*The problem*: Transcribe exactly the first line of the listing below and each line that follows it, ending with the line that contains "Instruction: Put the", and omit the remainder.

______________________________

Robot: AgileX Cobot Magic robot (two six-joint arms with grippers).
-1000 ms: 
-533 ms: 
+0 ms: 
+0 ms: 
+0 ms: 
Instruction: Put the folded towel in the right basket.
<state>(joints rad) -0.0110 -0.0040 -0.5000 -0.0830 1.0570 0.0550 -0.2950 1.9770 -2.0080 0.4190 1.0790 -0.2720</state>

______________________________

*Written solution*:
Robot: AgileX Cobot Magic robot (two six-joint arms with grippers).
-1000 ms: 
-533 ms: 
+0 ms: 
+0 ms: 
+0 ms: 
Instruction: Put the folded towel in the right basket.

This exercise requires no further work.